__The task__
Among the entries below, please repeat exactly and only the lines from the line containing "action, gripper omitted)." to the line containing "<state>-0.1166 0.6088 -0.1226", both lines included.

__Records for this exercise__

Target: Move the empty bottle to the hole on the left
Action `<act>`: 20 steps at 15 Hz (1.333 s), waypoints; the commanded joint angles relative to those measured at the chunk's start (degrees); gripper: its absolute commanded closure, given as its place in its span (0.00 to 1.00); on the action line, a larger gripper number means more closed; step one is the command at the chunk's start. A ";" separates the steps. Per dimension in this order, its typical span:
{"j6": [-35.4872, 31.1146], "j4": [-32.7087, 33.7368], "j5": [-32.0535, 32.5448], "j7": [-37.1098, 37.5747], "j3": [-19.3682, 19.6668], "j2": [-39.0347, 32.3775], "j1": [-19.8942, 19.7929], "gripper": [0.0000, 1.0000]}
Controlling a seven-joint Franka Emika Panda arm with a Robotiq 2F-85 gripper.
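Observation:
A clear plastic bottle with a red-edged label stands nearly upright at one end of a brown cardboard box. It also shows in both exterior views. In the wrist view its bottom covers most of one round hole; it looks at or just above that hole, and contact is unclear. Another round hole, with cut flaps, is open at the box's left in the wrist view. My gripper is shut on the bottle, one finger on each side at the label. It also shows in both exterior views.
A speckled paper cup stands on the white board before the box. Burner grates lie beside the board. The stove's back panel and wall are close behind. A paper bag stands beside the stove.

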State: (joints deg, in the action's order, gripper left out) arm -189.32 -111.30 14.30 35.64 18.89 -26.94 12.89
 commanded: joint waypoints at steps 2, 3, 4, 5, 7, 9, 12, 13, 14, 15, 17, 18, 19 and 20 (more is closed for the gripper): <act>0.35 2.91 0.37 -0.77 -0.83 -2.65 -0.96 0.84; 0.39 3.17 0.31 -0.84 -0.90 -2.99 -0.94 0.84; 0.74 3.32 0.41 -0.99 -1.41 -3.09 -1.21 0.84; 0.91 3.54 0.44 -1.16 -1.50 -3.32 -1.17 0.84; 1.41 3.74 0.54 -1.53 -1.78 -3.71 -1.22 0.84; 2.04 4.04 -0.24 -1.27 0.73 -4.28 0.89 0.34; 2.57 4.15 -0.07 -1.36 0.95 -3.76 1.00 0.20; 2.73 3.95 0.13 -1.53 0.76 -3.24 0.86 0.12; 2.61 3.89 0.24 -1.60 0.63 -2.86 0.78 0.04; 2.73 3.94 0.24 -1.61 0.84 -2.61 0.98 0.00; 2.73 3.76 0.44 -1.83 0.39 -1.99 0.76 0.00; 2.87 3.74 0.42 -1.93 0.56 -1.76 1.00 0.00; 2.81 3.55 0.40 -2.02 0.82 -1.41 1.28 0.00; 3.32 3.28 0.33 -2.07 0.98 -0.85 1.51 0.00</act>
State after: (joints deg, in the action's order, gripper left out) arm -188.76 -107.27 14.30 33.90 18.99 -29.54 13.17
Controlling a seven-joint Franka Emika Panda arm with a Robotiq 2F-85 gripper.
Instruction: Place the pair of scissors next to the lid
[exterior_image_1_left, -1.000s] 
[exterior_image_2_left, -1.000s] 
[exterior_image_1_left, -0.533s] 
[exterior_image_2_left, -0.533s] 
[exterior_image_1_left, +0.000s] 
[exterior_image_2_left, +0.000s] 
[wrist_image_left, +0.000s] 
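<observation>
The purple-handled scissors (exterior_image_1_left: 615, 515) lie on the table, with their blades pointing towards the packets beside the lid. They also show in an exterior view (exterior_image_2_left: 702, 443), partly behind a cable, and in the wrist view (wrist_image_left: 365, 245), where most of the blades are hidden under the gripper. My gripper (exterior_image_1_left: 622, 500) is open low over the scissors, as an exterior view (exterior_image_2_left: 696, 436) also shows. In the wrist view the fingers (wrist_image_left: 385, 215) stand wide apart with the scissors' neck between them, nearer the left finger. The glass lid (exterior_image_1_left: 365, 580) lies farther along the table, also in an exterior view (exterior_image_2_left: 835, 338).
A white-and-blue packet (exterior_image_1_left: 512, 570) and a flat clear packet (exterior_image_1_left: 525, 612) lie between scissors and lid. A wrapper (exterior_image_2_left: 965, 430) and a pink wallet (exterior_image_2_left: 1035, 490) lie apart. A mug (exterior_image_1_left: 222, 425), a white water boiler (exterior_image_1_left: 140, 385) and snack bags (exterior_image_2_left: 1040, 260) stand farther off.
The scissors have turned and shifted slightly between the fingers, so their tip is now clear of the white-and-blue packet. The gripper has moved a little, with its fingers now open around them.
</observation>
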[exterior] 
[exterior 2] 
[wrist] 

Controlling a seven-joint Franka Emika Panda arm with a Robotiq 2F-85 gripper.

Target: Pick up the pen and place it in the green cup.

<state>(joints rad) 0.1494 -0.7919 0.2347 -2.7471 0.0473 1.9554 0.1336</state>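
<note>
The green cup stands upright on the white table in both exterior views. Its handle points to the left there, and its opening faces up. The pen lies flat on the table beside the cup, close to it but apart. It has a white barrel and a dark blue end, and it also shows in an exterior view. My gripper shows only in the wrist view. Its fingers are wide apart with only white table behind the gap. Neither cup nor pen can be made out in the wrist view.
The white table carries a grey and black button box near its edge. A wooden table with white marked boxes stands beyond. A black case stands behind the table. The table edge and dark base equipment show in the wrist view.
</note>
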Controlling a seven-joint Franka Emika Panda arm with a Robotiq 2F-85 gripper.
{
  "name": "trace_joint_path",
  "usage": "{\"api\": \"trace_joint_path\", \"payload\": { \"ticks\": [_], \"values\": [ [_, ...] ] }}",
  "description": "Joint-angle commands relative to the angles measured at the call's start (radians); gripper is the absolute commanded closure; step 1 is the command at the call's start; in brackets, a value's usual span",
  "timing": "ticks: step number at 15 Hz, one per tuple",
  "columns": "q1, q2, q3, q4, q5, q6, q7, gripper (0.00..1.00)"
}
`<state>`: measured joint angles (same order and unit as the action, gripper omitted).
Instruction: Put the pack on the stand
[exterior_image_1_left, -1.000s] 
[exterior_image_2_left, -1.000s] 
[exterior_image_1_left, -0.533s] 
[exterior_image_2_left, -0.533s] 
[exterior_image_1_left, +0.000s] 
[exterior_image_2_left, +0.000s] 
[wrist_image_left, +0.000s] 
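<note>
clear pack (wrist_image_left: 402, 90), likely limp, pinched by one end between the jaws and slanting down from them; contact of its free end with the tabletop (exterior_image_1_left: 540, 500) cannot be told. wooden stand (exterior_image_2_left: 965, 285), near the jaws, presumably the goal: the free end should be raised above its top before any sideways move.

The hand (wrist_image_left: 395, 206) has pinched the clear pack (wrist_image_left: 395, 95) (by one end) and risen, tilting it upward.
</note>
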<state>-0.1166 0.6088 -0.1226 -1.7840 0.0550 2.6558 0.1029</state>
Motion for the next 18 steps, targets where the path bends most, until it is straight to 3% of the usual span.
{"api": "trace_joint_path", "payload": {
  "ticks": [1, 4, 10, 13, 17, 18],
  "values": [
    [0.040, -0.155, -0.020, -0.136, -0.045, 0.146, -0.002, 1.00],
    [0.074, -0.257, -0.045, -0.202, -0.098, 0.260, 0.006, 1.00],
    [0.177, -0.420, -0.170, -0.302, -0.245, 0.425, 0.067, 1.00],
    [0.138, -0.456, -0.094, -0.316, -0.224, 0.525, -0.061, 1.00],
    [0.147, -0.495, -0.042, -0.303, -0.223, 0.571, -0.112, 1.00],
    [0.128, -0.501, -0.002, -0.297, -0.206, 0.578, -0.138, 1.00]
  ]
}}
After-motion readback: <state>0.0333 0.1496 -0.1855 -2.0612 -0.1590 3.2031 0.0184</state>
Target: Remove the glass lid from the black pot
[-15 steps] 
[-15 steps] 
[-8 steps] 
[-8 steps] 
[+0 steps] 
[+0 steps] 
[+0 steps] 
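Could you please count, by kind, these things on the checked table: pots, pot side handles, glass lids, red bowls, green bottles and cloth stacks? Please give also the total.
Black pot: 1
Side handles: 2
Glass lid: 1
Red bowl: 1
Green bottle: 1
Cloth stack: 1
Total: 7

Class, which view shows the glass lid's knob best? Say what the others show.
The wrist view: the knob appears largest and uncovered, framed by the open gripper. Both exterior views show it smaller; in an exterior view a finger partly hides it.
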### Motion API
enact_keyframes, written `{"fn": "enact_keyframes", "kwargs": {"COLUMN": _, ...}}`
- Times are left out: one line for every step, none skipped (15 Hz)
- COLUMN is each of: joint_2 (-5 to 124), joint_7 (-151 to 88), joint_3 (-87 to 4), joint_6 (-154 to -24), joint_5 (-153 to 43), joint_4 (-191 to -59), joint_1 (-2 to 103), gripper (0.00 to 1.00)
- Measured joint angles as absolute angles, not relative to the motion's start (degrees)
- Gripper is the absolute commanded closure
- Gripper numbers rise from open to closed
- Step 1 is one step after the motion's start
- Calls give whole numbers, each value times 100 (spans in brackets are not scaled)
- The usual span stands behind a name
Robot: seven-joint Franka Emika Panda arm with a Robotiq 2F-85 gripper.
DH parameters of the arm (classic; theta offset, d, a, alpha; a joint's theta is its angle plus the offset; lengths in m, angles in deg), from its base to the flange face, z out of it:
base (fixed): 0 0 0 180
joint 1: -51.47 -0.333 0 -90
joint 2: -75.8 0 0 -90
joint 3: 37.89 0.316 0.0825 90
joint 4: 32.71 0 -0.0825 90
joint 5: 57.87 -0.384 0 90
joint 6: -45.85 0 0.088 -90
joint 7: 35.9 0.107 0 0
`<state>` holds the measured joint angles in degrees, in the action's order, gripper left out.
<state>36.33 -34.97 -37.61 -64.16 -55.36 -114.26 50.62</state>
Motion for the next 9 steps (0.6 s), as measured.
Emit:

__Task result__
`<state>`: measured joint angles (same order and unit as the action, gripper omitted).
Instruction: Put the pack on the stand
[exterior_image_1_left, -1.000s] 
[exterior_image_2_left, -1.000s] 
[exterior_image_1_left, -0.533s] 
[exterior_image_2_left, -0.533s] 
[exterior_image_1_left, +0.000s] 
[exterior_image_2_left, +0.000s] 
[wrist_image_left, +0.000s] 
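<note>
clear pack (wrist_image_left: 402, 90), likely limp, pinched by one end between the jaws and slanting down from them; contact of its free end with the tabletop (exterior_image_1_left: 540, 500) cannot be told. wooden stand (exterior_image_2_left: 965, 285), near the jaws, presumably the goal: the free end should be raised above its top before any sideways move.

The hand (wrist_image_left: 395, 206) has pinched the clear pack (wrist_image_left: 395, 95) (by one end) and risen, tilting it upward.
</note>
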<state>-0.1166 0.6088 -0.1226 -1.7840 0.0550 2.6558 0.1029</state>

This exercise has been fully answered.